I am trying to predict the failure of equipment that heats up the liquid in a pipeline using a heat exchanger. The heat exchanger gets built up inside the pipe and thus needs to be flushed every once in a while. There are sensors around the device that are collecting data like temperature, flow rate, pressure, etc. every hour. The flushing events happen once or twice a year. The recorded dates for the events are not very specific, only for the month. There is no particular measure that the operators monitor to get an idea of the health of the heat exchanger. The flushing was done neither due to the actual status nor scheduled. But the efficiency should be highest after every flushing. I thought about using anomaly detection, but that applies to equipment that runs normally most of the time and anomalies occurring infrequently. The failure is a constant and gradual process. If there is a pattern in the data it should be a gradually decreasing curve.
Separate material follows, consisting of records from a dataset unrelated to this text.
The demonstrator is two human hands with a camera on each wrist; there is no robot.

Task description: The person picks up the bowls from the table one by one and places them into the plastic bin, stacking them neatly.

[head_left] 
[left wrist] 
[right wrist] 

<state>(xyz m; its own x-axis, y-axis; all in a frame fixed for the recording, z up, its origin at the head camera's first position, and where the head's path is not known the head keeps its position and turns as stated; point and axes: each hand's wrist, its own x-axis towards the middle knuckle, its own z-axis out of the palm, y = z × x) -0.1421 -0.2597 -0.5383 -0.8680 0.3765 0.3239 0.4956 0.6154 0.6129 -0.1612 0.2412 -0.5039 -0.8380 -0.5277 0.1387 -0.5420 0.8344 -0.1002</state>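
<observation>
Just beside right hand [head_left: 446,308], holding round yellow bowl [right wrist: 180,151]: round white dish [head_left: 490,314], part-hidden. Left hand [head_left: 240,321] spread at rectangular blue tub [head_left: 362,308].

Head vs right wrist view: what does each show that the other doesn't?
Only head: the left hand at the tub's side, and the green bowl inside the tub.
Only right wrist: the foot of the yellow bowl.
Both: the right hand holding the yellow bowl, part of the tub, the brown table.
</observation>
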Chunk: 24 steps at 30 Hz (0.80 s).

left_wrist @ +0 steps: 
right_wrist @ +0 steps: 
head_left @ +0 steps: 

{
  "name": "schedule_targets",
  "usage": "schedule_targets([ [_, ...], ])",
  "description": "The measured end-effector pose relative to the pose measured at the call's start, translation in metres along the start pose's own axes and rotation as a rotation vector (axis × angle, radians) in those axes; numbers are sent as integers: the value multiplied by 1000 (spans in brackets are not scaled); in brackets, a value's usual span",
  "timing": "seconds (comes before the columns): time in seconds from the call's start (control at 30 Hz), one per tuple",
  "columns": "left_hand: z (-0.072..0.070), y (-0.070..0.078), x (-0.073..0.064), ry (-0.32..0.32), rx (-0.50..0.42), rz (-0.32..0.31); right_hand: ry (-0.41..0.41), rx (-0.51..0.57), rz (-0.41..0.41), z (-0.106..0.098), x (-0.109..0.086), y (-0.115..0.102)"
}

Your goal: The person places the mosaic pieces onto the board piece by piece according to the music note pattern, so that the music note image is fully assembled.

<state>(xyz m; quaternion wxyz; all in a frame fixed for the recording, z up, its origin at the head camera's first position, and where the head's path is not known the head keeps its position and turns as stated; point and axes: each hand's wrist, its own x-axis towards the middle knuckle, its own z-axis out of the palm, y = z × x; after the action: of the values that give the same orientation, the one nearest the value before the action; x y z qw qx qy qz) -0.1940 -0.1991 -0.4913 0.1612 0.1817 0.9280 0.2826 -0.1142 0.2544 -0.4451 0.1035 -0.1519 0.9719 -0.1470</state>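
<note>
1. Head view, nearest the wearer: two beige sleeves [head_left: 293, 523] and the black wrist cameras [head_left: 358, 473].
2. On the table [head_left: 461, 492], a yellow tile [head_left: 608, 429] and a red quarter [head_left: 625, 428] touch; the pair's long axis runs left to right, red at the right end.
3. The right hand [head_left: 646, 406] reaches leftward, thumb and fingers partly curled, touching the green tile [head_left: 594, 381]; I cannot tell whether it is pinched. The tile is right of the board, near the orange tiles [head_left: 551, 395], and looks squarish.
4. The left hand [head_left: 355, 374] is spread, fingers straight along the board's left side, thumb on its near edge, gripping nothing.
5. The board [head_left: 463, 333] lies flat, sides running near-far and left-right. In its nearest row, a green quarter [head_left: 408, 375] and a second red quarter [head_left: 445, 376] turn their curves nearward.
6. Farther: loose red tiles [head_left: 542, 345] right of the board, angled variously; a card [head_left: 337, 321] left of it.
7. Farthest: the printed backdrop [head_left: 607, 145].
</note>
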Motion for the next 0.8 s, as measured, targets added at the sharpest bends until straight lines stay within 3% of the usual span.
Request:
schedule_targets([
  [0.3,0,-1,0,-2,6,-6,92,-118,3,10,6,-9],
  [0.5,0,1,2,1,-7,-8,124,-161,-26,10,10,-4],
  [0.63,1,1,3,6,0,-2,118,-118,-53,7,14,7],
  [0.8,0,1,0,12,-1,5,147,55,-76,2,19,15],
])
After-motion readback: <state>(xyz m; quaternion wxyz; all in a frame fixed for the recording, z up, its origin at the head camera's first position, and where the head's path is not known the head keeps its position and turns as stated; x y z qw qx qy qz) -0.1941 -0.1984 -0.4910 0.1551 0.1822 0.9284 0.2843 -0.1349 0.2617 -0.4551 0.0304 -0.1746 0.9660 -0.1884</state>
Another idea I had was to predict the remaining useful life method. Basically rank the time periods leading to the flushing event by how close in time, with the closest being the most severe. So it is basically a classification problem. But the thing is the flushing date is not exact which only has the month and year. There is a lot of missing values for some of the key measures which might be indicators for on and off time. Plus this is not the same problem as failure prediction because it is not failure. Even if the flushing event doesn't happen, the equipment still works. And before every time the equipment is flushed, the condition of the equipment may vary.
What is the best way to kind of quantify the deterioration rate of the equipment?